问题
I need to perform google search to retrieve the number of results for a query. I found the answer here - Google Search from a Python App
However, for few queries I am getting the below error. I think the query has unicode characters.
UnicodeDecodeError: 'ascii' codec can't decode byte 0xc3 in position 28: ordinal not in range(128)
I searched google and found I need to convert unicode to ascii, and found below code.
def convertToAscii(text, action):
temp = unicode(text, "utf-8")
fixed = unicodedata.normalize('NFKD', temp).encode('ASCII', action)
return fixed
except Exception, errorInfo:
print errorInfo
print "Unable to convert the Unicode characters to xml character entities"
raise errorInfo
If I use the action ignore, it removes those characters, but if I use other actions, I am getting exceptions.
Any idea, how to handle this?
Thanks
== Edit == I am using below code to encode and then perform the search and this is throwing the error.
query = urllib.urlencode({'q': searchfor})
回答1:
You cannot urlencode
raw Unicode strings.

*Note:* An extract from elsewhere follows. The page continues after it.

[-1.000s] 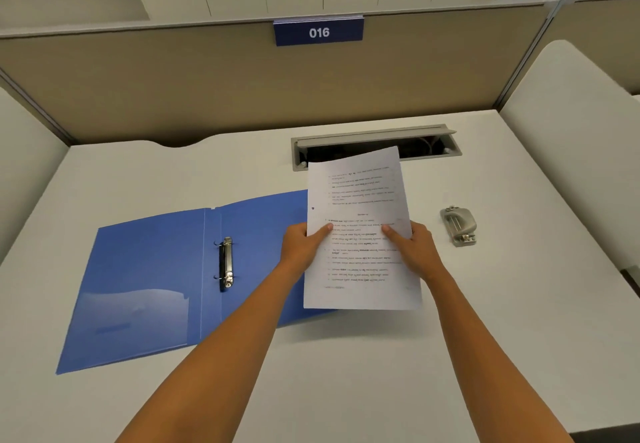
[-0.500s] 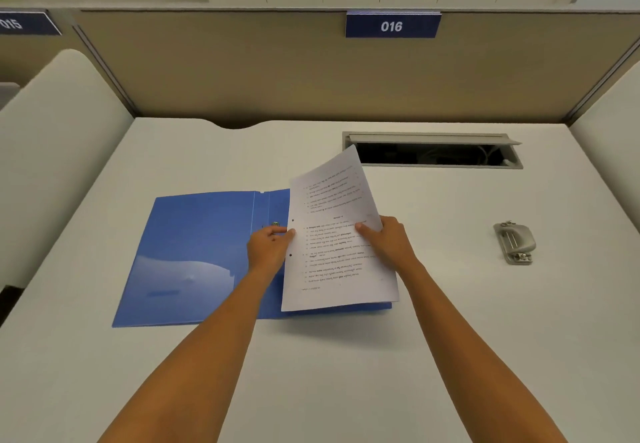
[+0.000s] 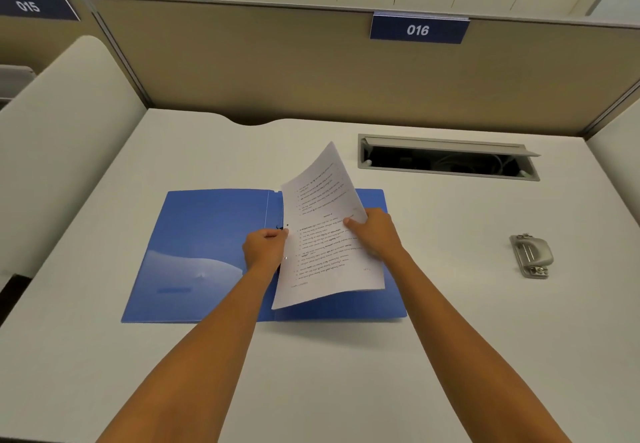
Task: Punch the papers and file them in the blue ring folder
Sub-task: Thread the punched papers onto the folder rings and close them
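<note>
Item: blue ring folder, lying open and flat on the white desk — I see the papers held tilted over its right half, punched edge at the spine. My left hand has fingers curled, pinching that left edge; my right hand grips the right edge, thumb on the printed face. Hole punch sits well apart to the right. Cable tray behind — lid raised, cables inside. Bare desk lies in front of the folder.
</note>
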`<act>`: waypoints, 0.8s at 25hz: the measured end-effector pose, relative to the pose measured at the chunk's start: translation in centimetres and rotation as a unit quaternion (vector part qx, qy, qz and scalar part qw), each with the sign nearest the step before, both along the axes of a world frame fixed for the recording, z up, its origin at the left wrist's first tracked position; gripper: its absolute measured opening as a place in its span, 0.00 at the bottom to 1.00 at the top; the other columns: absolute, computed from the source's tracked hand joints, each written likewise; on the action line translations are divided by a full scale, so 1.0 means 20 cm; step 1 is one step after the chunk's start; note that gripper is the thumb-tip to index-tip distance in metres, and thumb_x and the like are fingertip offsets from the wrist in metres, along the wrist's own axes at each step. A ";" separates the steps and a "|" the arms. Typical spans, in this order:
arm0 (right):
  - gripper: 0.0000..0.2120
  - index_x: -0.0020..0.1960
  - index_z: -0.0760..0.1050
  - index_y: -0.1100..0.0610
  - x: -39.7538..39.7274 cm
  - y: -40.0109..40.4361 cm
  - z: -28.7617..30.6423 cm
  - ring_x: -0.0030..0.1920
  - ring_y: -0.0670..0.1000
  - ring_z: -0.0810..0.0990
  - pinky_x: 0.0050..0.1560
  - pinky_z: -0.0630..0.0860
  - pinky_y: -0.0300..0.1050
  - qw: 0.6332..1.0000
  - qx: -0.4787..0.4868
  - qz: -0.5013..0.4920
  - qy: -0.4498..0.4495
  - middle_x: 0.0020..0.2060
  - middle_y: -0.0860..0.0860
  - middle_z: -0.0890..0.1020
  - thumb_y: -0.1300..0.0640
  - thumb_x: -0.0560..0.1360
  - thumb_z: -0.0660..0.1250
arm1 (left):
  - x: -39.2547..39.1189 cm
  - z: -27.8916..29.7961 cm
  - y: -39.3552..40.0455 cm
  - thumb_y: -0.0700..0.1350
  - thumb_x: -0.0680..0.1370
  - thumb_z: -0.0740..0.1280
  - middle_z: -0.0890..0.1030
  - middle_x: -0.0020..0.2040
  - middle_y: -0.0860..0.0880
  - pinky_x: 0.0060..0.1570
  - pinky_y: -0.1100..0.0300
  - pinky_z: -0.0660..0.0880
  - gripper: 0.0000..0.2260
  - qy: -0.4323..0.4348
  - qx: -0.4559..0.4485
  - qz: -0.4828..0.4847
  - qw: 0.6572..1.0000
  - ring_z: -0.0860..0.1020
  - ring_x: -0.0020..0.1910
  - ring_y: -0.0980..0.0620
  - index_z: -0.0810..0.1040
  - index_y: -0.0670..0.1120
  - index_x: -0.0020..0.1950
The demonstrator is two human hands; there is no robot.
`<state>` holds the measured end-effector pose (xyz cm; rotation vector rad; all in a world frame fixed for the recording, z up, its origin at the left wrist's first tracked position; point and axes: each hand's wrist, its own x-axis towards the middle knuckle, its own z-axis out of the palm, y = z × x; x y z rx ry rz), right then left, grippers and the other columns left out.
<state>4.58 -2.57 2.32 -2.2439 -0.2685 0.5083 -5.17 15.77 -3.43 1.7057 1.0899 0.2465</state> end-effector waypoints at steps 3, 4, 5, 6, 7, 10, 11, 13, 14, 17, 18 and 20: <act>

You need to first encode them to UTF-8 and then feed to it:
query = urllib.urlencode({'q': u"München".encode('UTF-8')})
This returns q=M%C3%BCnchen
which Google happily accepts.
回答2:
You can't safely convert Unicode to ASCII. Doing so involves throwing away information (specifically, it throws away non-English letters).
You should be doing the entire process in Unicode, so as not to lose any information.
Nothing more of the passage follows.